WHAT TO DO = Copy the entries below verbatim, omitting any pictures they contain.

-- INFORMATION SHOWN follows --

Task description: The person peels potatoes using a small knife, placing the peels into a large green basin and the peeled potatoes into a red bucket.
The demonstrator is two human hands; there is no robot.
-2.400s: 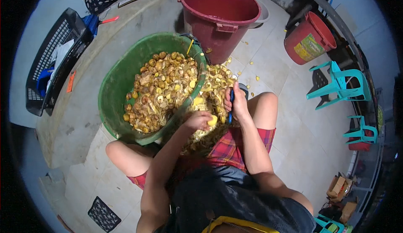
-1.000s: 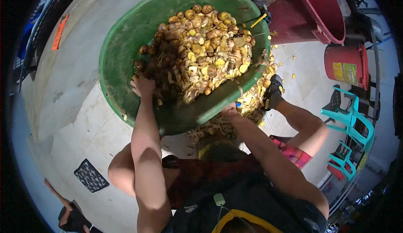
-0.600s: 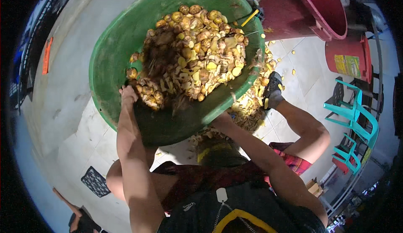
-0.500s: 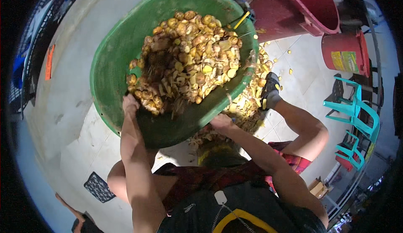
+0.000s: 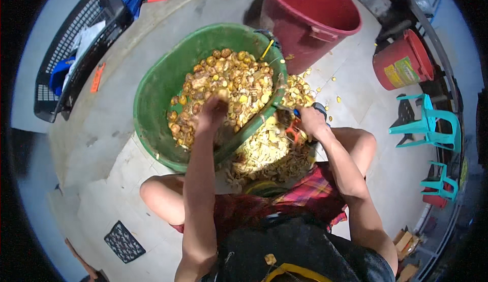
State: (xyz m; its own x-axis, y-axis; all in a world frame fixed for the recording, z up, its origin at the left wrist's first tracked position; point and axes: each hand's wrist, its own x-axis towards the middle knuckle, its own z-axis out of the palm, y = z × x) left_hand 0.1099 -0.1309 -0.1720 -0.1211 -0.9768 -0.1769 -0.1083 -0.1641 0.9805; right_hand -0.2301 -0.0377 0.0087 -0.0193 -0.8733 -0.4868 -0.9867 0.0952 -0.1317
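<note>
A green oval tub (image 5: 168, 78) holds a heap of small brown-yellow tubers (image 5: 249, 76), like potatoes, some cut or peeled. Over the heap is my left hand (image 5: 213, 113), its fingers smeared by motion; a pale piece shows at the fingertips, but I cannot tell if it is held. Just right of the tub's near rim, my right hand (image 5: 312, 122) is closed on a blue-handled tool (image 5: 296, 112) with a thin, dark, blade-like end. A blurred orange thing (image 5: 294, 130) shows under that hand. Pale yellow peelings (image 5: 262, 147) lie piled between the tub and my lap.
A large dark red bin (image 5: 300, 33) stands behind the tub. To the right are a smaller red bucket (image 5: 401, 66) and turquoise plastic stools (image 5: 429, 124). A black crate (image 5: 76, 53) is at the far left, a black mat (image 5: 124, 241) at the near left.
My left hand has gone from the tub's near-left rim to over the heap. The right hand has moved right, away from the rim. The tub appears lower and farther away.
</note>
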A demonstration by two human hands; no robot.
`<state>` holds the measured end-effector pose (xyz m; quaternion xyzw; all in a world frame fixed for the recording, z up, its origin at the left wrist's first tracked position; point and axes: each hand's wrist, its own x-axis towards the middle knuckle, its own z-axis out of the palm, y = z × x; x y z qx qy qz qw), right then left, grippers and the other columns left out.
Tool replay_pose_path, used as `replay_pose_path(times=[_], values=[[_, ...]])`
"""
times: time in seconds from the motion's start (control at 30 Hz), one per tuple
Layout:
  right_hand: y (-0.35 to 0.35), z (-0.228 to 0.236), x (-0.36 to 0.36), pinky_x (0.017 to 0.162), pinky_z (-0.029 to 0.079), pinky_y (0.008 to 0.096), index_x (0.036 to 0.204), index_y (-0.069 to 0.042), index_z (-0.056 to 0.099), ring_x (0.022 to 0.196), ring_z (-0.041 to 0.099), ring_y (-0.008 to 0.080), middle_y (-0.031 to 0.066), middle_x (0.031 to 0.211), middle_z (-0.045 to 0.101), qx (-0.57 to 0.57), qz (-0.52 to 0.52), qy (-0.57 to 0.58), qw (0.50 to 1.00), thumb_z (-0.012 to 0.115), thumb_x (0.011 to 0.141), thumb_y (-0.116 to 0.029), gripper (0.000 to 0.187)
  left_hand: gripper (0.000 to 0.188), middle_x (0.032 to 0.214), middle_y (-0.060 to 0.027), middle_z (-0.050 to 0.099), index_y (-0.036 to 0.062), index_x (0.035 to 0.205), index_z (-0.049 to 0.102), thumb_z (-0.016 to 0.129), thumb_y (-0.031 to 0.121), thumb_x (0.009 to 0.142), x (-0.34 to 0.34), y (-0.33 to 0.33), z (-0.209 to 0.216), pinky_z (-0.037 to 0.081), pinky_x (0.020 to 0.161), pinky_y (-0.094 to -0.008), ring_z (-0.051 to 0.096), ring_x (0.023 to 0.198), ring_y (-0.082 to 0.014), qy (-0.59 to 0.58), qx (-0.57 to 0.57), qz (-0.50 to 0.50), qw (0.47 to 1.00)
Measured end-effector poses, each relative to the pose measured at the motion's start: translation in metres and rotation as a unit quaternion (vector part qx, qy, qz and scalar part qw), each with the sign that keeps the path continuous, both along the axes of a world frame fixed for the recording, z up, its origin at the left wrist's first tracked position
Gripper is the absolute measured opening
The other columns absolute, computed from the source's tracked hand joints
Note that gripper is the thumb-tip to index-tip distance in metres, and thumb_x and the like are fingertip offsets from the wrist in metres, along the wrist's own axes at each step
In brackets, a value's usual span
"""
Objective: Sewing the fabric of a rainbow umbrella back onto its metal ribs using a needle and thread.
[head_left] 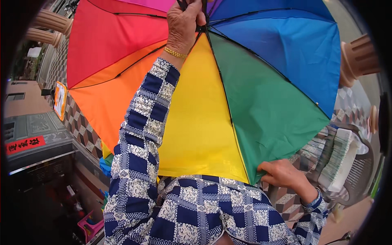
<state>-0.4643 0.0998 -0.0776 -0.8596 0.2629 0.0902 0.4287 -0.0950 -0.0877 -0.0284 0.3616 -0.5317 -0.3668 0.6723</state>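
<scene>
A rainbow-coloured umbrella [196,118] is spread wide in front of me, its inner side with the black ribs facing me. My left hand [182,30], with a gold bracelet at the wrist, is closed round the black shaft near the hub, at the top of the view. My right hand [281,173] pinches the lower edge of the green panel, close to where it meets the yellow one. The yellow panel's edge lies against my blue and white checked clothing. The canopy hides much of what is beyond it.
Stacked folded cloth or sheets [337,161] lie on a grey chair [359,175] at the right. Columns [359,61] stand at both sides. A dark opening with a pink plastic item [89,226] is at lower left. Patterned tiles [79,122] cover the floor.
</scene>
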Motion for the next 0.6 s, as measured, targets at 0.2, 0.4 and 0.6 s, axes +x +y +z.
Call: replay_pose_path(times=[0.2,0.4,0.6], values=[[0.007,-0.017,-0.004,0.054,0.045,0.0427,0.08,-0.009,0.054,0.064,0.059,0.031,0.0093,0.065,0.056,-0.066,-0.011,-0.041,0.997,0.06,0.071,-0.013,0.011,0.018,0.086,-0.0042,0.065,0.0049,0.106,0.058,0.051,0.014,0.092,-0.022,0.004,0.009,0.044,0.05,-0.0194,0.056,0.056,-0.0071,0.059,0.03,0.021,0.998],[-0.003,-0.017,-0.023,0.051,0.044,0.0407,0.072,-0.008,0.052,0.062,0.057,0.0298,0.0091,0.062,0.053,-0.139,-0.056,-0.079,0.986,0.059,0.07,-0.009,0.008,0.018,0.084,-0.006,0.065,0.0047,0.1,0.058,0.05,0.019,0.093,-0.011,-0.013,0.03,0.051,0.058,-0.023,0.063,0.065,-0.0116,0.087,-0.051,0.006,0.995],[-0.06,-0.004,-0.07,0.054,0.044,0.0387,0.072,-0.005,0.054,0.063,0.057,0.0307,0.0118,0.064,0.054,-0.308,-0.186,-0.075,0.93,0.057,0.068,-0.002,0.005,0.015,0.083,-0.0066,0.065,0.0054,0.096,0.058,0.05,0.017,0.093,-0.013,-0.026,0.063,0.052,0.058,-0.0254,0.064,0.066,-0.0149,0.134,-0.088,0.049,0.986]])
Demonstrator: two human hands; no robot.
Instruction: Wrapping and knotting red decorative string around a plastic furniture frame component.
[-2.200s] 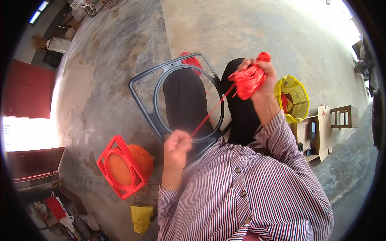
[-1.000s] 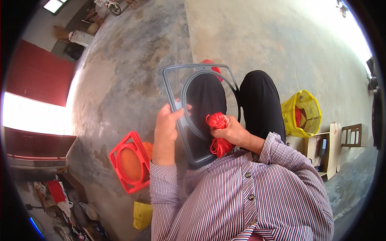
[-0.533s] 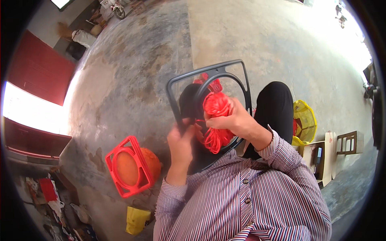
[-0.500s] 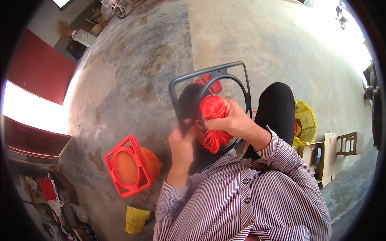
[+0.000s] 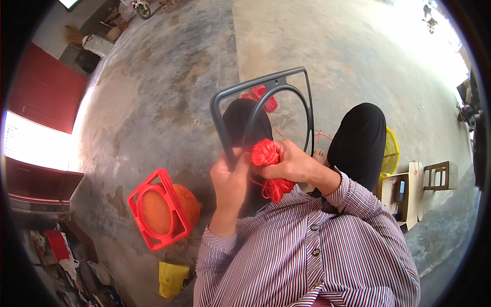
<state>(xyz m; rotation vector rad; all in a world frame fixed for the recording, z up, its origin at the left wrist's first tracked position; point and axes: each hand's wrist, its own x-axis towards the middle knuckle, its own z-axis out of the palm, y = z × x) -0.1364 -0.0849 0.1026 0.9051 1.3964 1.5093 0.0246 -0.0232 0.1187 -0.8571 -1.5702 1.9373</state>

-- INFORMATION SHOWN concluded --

ANSWER TO THIS EXERCISE =
Task description: The person peels potatoes using a small knife, placing the peels into a large green basin and the peeled potatoes into a red bucket.
The demonstrator is two human hands; there is no robot.
-2.400s: 
-1.000s: 
-0.600s: 
-0.500s: 
+0.000s: 
State: (xyz m; its own x-axis, y-axis; all in a world frame fixed for the recording, z up, its origin at the left wrist's first tracked position; point and axes: each hand's wrist, its own x-axis towards the middle knuckle, its own z-axis out of the palm, y = z × x) left_hand 0.1099 -0.1309 -0.1720 -0.1211 -0.9768 -0.1769 -0.1083 -0.1641 0.9805; right_hand -0.2301 -0.0377 0.0087 -0.0193 -0.8733 -0.4868 -0.9867 0.0952 -0.1317
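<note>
A green oval tub (image 5: 168, 78) holds a heap of small brown-yellow tubers (image 5: 249, 76), like potatoes, some cut or peeled. Over the heap is my left hand (image 5: 213, 113), its fingers smeared by motion; a pale piece shows at the fingertips, but I cannot tell if it is held. Just right of the tub's near rim, my right hand (image 5: 312, 122) is closed on a blue-handled tool (image 5: 296, 112) with a thin, dark, blade-like end. A blurred orange thing (image 5: 294, 130) shows under that hand. Pale yellow peelings (image 5: 262, 147) lie piled between the tub and my lap.
A large dark red bin (image 5: 300, 33) stands behind the tub. To the right are a smaller red bucket (image 5: 401, 66) and turquoise plastic stools (image 5: 429, 124). A black crate (image 5: 76, 53) is at the far left, a black mat (image 5: 124, 241) at the near left.
My left hand has gone from the tub's near-left rim to over the heap. The right hand has moved right, away from the rim. The tub appears lower and farther away.
</note>
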A demonstration by two human hands; no robot.
`<state>` holds the measured end-effector pose (xyz m; quaternion xyzw; all in a world frame fixed for the recording, z up, its origin at the left wrist's first tracked position; point and axes: each hand's wrist, its own x-axis towards the middle knuckle, its own z-axis out of the palm, y = z × x; x y z qx qy qz qw), right then left, grippers and the other columns left out.
Tool replay_pose_path, used as `replay_pose_path(times=[_], values=[[_, ...]])`
"""
times: time in seconds from the motion's start (control at 30 Hz), one per tuple
Layout:
  right_hand: y (-0.35 to 0.35), z (-0.228 to 0.236), x (-0.36 to 0.36), pinky_x (0.017 to 0.162), pinky_z (-0.029 to 0.079), pinky_y (0.008 to 0.096), index_x (0.036 to 0.204), index_y (-0.069 to 0.042), index_z (-0.056 to 0.099), ring_x (0.022 to 0.196), ring_z (-0.041 to 0.099), ring_y (-0.008 to 0.080), middle_y (-0.031 to 0.066), middle_x (0.031 to 0.211), middle_z (-0.045 to 0.101), qx (-0.57 to 0.57), qz (-0.52 to 0.52), qy (-0.57 to 0.58), qw (0.50 to 1.00), thumb_z (-0.012 to 0.115), thumb_x (0.011 to 0.141), thumb_y (-0.116 to 0.029), gripper (0.000 to 0.187)
  left_hand: gripper (0.000 to 0.188), middle_x (0.032 to 0.214), middle_y (-0.060 to 0.027), middle_z (-0.050 to 0.099), index_y (-0.036 to 0.062), index_x (0.035 to 0.205), index_z (-0.049 to 0.102), thumb_z (-0.016 to 0.129), thumb_y (-0.031 to 0.121), thumb_x (0.009 to 0.142), x (-0.34 to 0.34), y (-0.33 to 0.33), z (-0.209 to 0.216), pinky_z (-0.037 to 0.081), pinky_x (0.020 to 0.161), pinky_y (-0.094 to -0.008), ring_z (-0.051 to 0.096), ring_x (0.023 to 0.198), ring_y (-0.082 to 0.014), qy (-0.59 to 0.58), qx (-0.57 to 0.57), qz (-0.50 to 0.50), qw (0.47 to 1.00)
Measured end-effector poses, each relative to the pose measured at the motion's start: translation in metres and rotation as a unit quaternion (vector part qx, qy, qz and scalar part qw), each with the sign that keeps the path continuous, both along the axes of a world frame fixed for the recording, z up, its origin at the left wrist's first tracked position
Gripper is the absolute measured opening
The other columns absolute, computed from the source's tracked hand joints
Note that gripper is the thumb-tip to index-tip distance in metres, and thumb_x and the like are fingertip offsets from the wrist in metres, along the wrist's own axes at each step
In brackets, a value's usual span
"""
Objective: Sewing the fabric of a rainbow umbrella back onto its metal ribs using a needle and thread.
[head_left] 
<state>-0.4643 0.0998 -0.0776 -0.8596 0.2629 0.0902 0.4287 -0.0950 -0.0877 -0.0284 0.3616 -0.5317 -0.3668 0.6723</state>
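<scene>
A rainbow-coloured umbrella [196,118] is spread wide in front of me, its inner side with the black ribs facing me. My left hand [182,30], with a gold bracelet at the wrist, is closed round the black shaft near the hub, at the top of the view. My right hand [281,173] pinches the lower edge of the green panel, close to where it meets the yellow one. The yellow panel's edge lies against my blue and white checked clothing. The canopy hides much of what is beyond it.
Stacked folded cloth or sheets [337,161] lie on a grey chair [359,175] at the right. Columns [359,61] stand at both sides. A dark opening with a pink plastic item [89,226] is at lower left. Patterned tiles [79,122] cover the floor.
</scene>
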Motion for the next 0.6 s, as measured, targets at 0.2, 0.4 and 0.6 s, axes +x +y +z.
Call: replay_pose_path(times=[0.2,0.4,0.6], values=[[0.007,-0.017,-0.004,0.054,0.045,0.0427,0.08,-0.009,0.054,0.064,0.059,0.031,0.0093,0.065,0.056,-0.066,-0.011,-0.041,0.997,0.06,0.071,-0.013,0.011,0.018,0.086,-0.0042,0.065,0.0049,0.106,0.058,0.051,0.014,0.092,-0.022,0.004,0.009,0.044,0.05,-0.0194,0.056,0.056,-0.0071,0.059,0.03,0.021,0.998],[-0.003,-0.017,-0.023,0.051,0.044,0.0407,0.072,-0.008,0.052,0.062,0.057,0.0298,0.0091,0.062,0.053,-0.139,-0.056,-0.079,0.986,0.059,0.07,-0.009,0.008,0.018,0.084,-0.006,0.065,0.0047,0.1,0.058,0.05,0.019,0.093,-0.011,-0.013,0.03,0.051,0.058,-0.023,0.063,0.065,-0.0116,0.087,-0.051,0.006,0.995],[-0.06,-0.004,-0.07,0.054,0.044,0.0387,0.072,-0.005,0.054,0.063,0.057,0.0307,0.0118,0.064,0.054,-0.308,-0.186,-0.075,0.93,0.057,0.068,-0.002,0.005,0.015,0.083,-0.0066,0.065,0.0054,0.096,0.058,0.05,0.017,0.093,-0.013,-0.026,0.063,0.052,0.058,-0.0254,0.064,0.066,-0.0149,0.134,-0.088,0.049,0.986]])
Demonstrator: two human hands; no robot.
Instruction: Wrapping and knotting red decorative string around a plastic furniture frame component.
[-2.200s] 
[-1.000s] 
[-0.533s] 
[-0.500s] 
[+0.000s] 
<state>(xyz m; rotation vector rad; all in a world frame fixed for the recording, z up, its origin at the left wrist's first tracked position; point and axes: each hand's wrist, its own x-axis towards the middle knuckle, its own z-axis out of the palm, y = z × x) -0.1364 -0.0849 0.1026 0.9051 1.3964 1.5093 0.0246 -0.0232 0.1187 -0.8571 -1.5702 1.9373</state>

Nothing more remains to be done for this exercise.